In October 2021, Blotnick pleaded guilty to wire fraud and money laundering charges associated with claiming $4.6 million in fraudulent Paycheck Protection Program loans, served two years at FCI Coleman Low.

==Early life and education==
Blotnick was raised in Cambridge, Massachusetts and attended Buckingham Browne & Nichols School. He is the son of author Srully Blotnick, who died in 2004 after a seven-year battle with pulmonary fibrosis. Blotnick has stated that spending his teenage years watching his father slowly die was a "formative event" that led to poor grades and decades of drug abuse.

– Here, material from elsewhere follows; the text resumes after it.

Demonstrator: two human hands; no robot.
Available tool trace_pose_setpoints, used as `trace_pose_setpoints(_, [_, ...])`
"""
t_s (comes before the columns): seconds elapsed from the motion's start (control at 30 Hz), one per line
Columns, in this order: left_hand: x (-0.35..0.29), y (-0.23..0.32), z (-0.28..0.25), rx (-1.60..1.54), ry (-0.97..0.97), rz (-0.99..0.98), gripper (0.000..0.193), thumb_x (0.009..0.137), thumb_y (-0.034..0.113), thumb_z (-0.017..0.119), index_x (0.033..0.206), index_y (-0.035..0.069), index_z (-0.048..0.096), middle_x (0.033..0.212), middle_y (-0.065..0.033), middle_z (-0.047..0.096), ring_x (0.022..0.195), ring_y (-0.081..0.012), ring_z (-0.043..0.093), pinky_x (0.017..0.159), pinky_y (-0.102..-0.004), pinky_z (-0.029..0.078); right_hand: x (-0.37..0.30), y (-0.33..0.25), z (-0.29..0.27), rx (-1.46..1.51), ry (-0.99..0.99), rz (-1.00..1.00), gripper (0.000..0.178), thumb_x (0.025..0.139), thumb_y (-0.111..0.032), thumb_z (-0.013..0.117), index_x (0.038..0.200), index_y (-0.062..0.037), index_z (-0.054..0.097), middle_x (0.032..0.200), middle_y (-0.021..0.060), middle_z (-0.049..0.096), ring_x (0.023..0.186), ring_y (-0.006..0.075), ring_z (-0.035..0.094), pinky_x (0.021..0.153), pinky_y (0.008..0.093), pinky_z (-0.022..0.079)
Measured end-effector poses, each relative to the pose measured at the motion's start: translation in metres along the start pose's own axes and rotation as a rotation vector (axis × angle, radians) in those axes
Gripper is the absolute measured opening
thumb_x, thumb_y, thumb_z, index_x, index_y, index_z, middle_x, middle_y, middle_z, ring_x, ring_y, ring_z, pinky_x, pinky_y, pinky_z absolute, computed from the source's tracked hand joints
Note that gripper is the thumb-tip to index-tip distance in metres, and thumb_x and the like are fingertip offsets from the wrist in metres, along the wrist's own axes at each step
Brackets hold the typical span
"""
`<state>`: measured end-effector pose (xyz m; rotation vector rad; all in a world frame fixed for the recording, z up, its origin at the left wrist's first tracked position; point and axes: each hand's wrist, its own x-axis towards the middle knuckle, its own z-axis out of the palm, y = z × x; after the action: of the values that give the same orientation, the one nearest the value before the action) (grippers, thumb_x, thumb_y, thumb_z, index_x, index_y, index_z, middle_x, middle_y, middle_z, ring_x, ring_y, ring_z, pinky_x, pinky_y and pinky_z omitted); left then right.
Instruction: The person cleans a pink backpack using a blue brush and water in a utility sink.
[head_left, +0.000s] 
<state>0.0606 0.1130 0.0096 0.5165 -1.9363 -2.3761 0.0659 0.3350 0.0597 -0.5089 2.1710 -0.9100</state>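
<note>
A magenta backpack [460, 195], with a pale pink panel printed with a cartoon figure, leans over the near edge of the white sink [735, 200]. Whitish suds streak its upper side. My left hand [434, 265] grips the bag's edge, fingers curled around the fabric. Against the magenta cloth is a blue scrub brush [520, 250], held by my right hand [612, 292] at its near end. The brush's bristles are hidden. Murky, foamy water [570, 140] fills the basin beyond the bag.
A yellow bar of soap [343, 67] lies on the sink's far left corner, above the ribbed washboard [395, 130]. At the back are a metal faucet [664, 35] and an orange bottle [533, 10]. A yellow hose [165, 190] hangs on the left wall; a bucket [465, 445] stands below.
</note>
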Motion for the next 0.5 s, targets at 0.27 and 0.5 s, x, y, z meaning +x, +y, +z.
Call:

In 2009, Blotnick graduated from Lehigh University and went to work for long/short equity hedge funds Doubloon Capital, Exis Capital, and Schonfeld Strategic Advisors as a consumer sector specialist.

==Career and conviction==
After earning his MBA at Columbia Business School, Blotnick was hired as an analyst by Citadel LLC in 2017 as part of a five-person team managing over $1 billion in gross market value. In 2019, at age 32, Blotnick founded New York-based Brattle Street Capital. The fund focused on small and mid-cap equities in the Consumer sector, and was named after the street Blotnick grew up on in Cambridge, Massachusetts.

In 2020, the fund suffered "steep losses," and between April 2020 and August 2020 Blotnick applied for five separate Paycheck Protection Program loans where he falsified information about the number of employees, federal tax returns, and payroll documentation. In April 2021, Blotnick was arrested by the Manhattan District Attorney.

"As alleged, Mr. Blotnick repeatedly took advantage of a system intended to provide lifelines to small businesses and their employees during the height of the COVID-19 pandemic..."
— Cyrus Vance (Manhattan District Attorney)

On May 6, 2021, Federal prosecutors filed a criminal complaint against Blotnick in the Federal District of New Jersey, which alleged that the funds were put into brokerage accounts with “nearly 45% of it going into losing stock trades,” stated U.S. Attorney for New Jersey Philip R. Sellinger.

In July 2021, Blotnick was charged with 33 counts of grand larceny and fraud. He was indicted in Manhattan Criminal Court and ordered to be held on $500,000 cash bail at Rikers Island.

In October 2021, Blotnick pleaded guilty to wire fraud and money laundering charges for submitting fraudulent loan applications as part of the March 2020 COVID-19 economic stimulus bill. His plea deal with federal prosecutors was for a term of imprisonment ranging from 70 to 87 months, based on the federal sentencing guidelines.

Blotnick was sentenced to 51 months in prison for attempting to fraudulently obtain over $6.8 million in Paycheck Protection Program loans. U.S. District Judge Brian R. Martinotti also sentenced him to two years of supervised release and ordered restitution of $4.6 million. In a parallel SEC administrative proceeding, Blotnick consented to $59,500 in disgorgement, settling the matter without admitting or denying the Commission's allegations.

In August 2024, Blotnick completed his term at FCI Coleman Low after serving two years in custody, with the remainder of his sentence to be completed on home detention. "It’s a surreal, crazy feeling to walk in there with absolutely nothing and then walk out years later the same way," stated Blotnick, who brought nothing home with him aside from two books: Plutarch's Moralia and Spinoza's Ethics.

==Publications==
Blotnick is the author of two books, Blind Spots: A Riches to Rags Story, and Essays: De Rerum Natura. Both were published in 2025.

- Books
- Blotnick, Gregory (January 9, 2025). Blind Spots: A Riches to Rags Story. ISBN 979-8304086844.
- Blotnick, Gregory (August 20, 2025). Essays: De Rerum Natura. ISBN 979-8292984900.

==Personal life==
Blotnick currently resides in West Palm Beach, Florida.